With all the challenges facing the Alabama Legislature – a need for prison reform, a broke Medicaid system, apparent widespread corruption – some lawmakers seem awfully focused on non-issues that basically are intended to bash the state’s LGBTQ community.

Our politicians never get tired of these hot-button issues: Let’s get rid of undocumented immigrants; let’s close our borders to Islamist refugees; let’s make sure Birmingham can’t raise its own minimum wage or become a Sanctuary City.

And then, of course, there are them gays. Them men who like men and them women who like women and them men or women who think they’re women or men. You know, them people.

At least two gay-bashing bills are before the Legislature. Both are terrible proposals, but then, terrible has never stopped the Alabama Legislature.

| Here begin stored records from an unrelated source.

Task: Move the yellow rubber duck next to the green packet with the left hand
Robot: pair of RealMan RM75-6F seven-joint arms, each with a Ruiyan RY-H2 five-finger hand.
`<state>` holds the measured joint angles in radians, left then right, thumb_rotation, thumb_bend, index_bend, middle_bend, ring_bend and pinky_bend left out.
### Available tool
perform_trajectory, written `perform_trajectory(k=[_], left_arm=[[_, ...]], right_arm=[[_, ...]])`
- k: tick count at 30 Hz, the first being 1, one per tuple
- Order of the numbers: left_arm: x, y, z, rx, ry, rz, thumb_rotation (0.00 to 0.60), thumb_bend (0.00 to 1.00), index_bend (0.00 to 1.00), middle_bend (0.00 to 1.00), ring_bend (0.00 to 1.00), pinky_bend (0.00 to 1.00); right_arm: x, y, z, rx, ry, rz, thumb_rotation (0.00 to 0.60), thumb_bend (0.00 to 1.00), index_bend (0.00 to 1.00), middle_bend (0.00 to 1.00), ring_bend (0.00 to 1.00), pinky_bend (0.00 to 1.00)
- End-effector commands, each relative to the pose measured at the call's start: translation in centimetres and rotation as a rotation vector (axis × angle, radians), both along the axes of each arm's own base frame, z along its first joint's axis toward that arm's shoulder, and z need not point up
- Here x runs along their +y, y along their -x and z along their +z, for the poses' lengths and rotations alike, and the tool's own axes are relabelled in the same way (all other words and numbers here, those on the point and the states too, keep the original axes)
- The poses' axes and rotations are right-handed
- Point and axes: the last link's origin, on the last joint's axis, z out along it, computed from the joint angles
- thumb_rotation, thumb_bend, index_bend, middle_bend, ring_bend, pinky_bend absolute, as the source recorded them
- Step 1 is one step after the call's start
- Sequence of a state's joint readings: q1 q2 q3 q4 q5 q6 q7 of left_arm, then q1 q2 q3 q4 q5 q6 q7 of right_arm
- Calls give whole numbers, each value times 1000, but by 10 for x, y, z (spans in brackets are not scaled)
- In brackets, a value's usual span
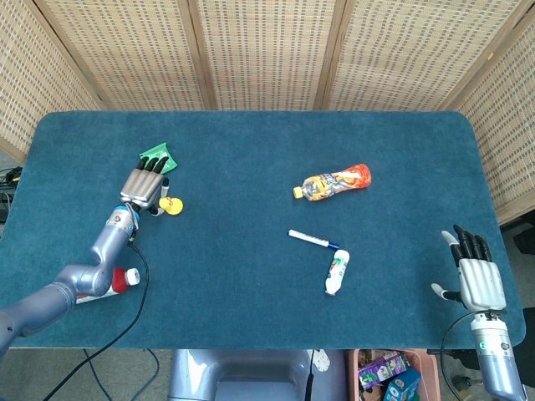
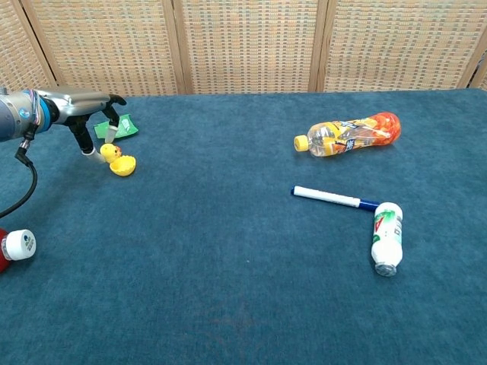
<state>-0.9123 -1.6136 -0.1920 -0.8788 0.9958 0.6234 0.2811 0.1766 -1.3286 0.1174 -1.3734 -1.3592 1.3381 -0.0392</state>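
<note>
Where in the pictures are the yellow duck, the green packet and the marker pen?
yellow duck (image 2: pixel 118 160): chest view, on its body.
green packet (image 1: pixel 156 155): head view, on its flat face.
marker pen (image 2: pixel 329 198): chest view, on the white barrel.

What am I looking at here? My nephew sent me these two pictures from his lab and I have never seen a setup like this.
This is a two-armed robot at a blue-covered table; each arm ends in a mechanical hand. One picture looks down from its head, the other looks forward from its chest. The left hand sits over a small yellow rubber duck, fingers around it; whether it truly grips the duck I cannot tell. Just behind lies a green packet. The right hand rests open at the table's near corner, holding nothing. Also lying on the table: an orange drink bottle, a marker pen, a small white bottle and a red bottle with a white cap.
</note>
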Motion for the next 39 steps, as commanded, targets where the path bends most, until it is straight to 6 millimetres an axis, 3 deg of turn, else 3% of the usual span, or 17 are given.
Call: perform_trajectory(k=[1, 17, 19, 24, 28, 35, 39], left_arm=[[1, -1, -3, -9, 5, 9, 600, 217, 613, 0, 0, 0], [7, -6, -18, -7, 18, 11, 600, 218, 600, 0, 0, 0], [6, -5, -19, -7, 19, 12, 600, 217, 558, 0, 0, 0], [6, -4, -17, -15, 19, 17, 600, 164, 348, 0, 0, 0], [7, -3, -14, -18, 13, 18, 600, 155, 305, 0, 0, 0], [4, -12, 2, -113, -31, 5, 600, 155, 276, 0, 0, 0], [-23, -18, 35, -207, -109, -80, 600, 155, 218, 0, 0, 0]], right_arm=[[0, 0, 0, 1, 0, 1, 600, 0, 0, 0, 0, 0], [-1, 2, -1, 5, 2, -5, 600, 0, 0, 0, 0, 0], [-1, 2, -1, 5, 5, -3, 600, 0, 0, 0, 0, 0], [-1, 2, 0, 2, 9, 1, 600, 0, 0, 0, 0, 0], [-1, 1, -1, 3, 7, 3, 600, 0, 0, 0, 0, 0], [0, 0, -1, -3, 5, 9, 600, 0, 0, 0, 0, 0], [0, -2, -2, -13, -1, 23, 600, 0, 0, 0, 0, 0]])
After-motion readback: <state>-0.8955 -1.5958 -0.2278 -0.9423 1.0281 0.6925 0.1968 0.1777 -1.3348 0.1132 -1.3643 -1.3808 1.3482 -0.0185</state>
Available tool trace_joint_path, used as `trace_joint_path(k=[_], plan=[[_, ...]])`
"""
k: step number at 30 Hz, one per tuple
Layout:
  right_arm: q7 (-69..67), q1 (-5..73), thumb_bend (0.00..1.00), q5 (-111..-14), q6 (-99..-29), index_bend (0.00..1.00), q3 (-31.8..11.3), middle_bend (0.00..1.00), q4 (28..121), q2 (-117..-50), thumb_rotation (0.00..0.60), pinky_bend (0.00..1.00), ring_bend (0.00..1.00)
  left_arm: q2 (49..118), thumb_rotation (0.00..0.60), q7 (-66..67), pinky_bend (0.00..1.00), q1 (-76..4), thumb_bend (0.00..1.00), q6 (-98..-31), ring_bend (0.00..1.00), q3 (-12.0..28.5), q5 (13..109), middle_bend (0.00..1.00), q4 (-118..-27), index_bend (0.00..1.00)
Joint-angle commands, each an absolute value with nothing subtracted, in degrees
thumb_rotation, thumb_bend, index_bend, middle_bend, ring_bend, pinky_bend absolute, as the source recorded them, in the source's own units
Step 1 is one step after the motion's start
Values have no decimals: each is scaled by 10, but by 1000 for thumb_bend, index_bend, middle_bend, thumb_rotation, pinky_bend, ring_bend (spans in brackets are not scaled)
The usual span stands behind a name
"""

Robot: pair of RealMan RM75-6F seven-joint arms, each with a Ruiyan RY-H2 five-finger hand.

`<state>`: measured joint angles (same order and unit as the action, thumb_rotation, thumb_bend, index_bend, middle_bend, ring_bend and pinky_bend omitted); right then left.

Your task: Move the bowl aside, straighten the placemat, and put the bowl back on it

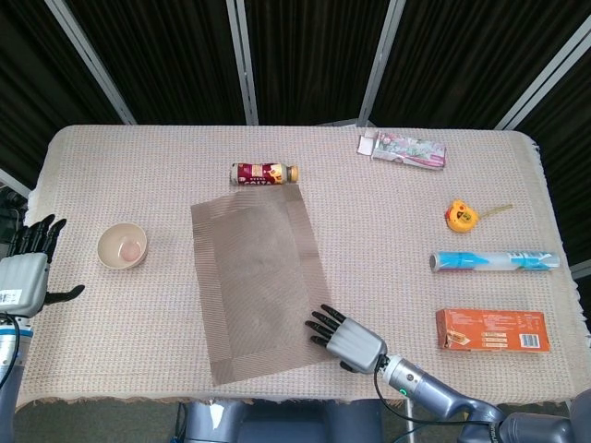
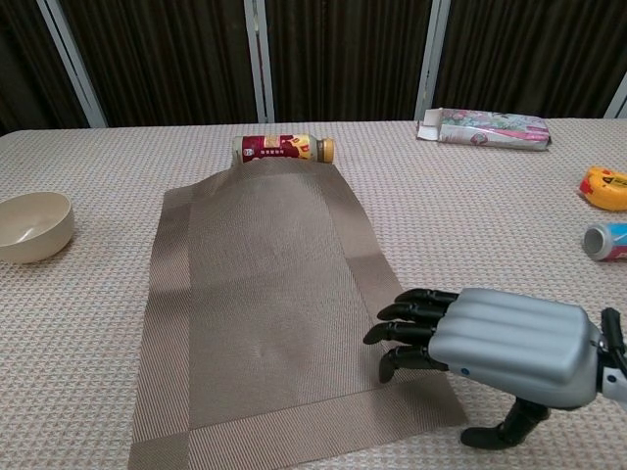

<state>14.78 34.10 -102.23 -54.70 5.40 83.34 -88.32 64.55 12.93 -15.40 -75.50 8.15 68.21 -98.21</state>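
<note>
1. The brown woven rectangular placemat lies skewed mid-table, its far edge touching a bottle.
2. The right hand rests palm-down at the placemat's near right corner, dark fingers extended on the weave, grasping nothing.
3. The left hand hovers at the table's left edge, fingers spread, empty.
4. The small beige bowl sits left of the placemat, apart.

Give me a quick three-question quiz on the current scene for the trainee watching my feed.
1. True or false: the bowl sits on the placemat.
2. Which hand touches the placemat: A) left hand B) right hand?
3. Fill in: the object lying at the placemat's far edge is a ____.

Key: 1. False; it rests on the tablecloth, left of the mat. 2. B; its fingers lie on the mat's near right corner. 3. Bottle.
</note>
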Motion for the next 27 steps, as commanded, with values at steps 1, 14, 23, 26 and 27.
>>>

Alabama doesn’t even mind not being first with these bad ideas. A few years ago, it was HB56, the anti-immigrant law that intended to outdo Arizona’s anti-immigrant law. After that hate-legislation passed, the federal courts pretty much tossed it out, about the gazillionth time the federal courts have forced Alabama to play nice over the years.

Now, there is the so-called “Alabama Privacy Act,” which will regulate access to public restrooms inside businesses. The bill’s sponsor, state Sen. Phil Williams (R-Rainbow City) just doesn’t learn. The bill “portends” to “provide security to the public at large” by regulating, of all things, toilets.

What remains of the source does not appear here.